In der Natur nutzen weibliche Komodowarane die Nester von Großfußhühnern, in denen durch verrottendes organisches Material konstante Temperaturen erzeugt werden. Um dies nachzubilden, konnte das Weibchen im Gehege der adulten Tiere in der Tropenerlebniswelt Gondwanaland seine Eier in eine spezielle Eiablagekiste legen. Die Eier wurden anschließend im Inkubator bei einer konstanten Temperatur von 31 °C über einen Zeitraum von sechs Monaten bebrütet. Da unter Komodowaranen Kannibalismus herrscht, werden die geschlüpften Jungwarane getrennt von den adulten Tieren gehalten. Sie sind ab Samstag mit der Neueröffnung des Terrariums für die Öffentlichkeit zu sehen.

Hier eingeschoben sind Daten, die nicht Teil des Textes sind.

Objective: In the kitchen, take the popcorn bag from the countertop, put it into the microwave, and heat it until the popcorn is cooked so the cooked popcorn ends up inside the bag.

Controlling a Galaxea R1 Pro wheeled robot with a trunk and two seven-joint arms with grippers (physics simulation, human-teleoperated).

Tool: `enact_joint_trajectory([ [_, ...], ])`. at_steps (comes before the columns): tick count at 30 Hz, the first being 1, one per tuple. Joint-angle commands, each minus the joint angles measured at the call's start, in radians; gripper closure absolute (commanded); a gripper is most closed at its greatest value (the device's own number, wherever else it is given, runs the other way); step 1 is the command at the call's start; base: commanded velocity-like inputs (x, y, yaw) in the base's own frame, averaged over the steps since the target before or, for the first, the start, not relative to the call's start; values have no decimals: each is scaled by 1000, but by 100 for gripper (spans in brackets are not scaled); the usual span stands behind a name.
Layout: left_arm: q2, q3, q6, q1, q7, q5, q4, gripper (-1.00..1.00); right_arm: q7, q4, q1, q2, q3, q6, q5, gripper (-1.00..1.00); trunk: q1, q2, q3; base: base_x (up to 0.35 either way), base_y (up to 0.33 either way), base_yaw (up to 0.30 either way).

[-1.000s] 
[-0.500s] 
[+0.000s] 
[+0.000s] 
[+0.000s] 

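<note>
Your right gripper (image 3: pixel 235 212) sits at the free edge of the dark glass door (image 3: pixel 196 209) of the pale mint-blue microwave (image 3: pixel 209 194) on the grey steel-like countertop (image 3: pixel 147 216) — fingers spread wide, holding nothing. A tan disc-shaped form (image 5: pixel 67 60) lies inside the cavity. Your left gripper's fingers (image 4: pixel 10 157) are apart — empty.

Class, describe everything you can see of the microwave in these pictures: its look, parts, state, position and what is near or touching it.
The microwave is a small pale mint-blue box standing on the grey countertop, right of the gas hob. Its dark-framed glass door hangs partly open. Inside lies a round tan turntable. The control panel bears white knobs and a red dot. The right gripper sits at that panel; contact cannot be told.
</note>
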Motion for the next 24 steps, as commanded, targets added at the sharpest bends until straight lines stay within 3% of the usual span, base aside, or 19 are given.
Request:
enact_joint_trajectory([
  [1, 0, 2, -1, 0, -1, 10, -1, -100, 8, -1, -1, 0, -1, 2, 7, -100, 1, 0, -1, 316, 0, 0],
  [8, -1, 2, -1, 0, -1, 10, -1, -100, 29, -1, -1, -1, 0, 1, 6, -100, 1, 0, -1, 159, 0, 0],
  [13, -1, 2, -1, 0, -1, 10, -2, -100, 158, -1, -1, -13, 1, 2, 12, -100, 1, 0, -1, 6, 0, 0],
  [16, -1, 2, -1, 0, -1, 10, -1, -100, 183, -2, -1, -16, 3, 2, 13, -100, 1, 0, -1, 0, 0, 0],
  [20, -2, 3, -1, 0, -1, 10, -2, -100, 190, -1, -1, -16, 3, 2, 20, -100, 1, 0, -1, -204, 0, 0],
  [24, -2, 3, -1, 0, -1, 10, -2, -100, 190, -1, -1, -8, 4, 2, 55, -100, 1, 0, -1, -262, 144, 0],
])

Für Seniorkurator Ariel Jacken und Kurator Dr. Till Ramm ist dies ein großer Erfolg: „Dass parallel zur Fertigstellung des neuen Hauses dieser seltene Zuchterfolg gelungen ist, freut uns sehr. Die Jungtiere sind nicht nur für den Arterhalt, sondern auch für den wissenschaftlichen Erkenntnisgewinn wichtig. Wir können die Besucher im neuen Haus nun sogar unmittelbar daran teilhaben lassen.“
Komodowarane kommen heute ausschließlich auf einigen indonesischen Inseln wie Komodo, Rinca oder Flores vor. Ihr Lebensraum ist stark fragmentiert, weshalb insbesondere die Population auf Flores laut der Weltnaturschutzunion IUCN als gefährdet („Endangered“) gilt. Der Klimawandel, der Verlust des Lebensraums durch Landwirtschaft und menschliche Besiedlung sowie der Entzug von Nahrungsgrundlagen durch Wilderei wirken sich negativ auf den Bestand aus. Vor diesem Hintergrund gewinnen koordinierte Ex-situ-Zuchtprogramme und die wissenschaftliche Erhebung von Daten zur Fortpflanzung in menschlicher Obhut zunehmend an Bedeutung. Der Zoo Leipzig ist Teil des Europäischen Erhaltungszuchtprogramms (EEP) der EAZA und engagiert sich im Rahmen des „Wae Wuul Conservation Project“ zudem in Indonesien, um in Zusammenarbeit mit dem Komodo Survival Program den Schutz der Wildpopulationen zu unterstützen.
Mit dem aktuellen Schlupf bestätigt der Zoo Leipzig seine wichtige Rolle in der Erhaltungszucht dieser bedrohten Art. Zudem trägt er dazu bei, das Wissen über die Reproduktionsbiologie der Komodowarane zu erweitern und für künftige Schutzmaßnahmen verfügbar zu machen.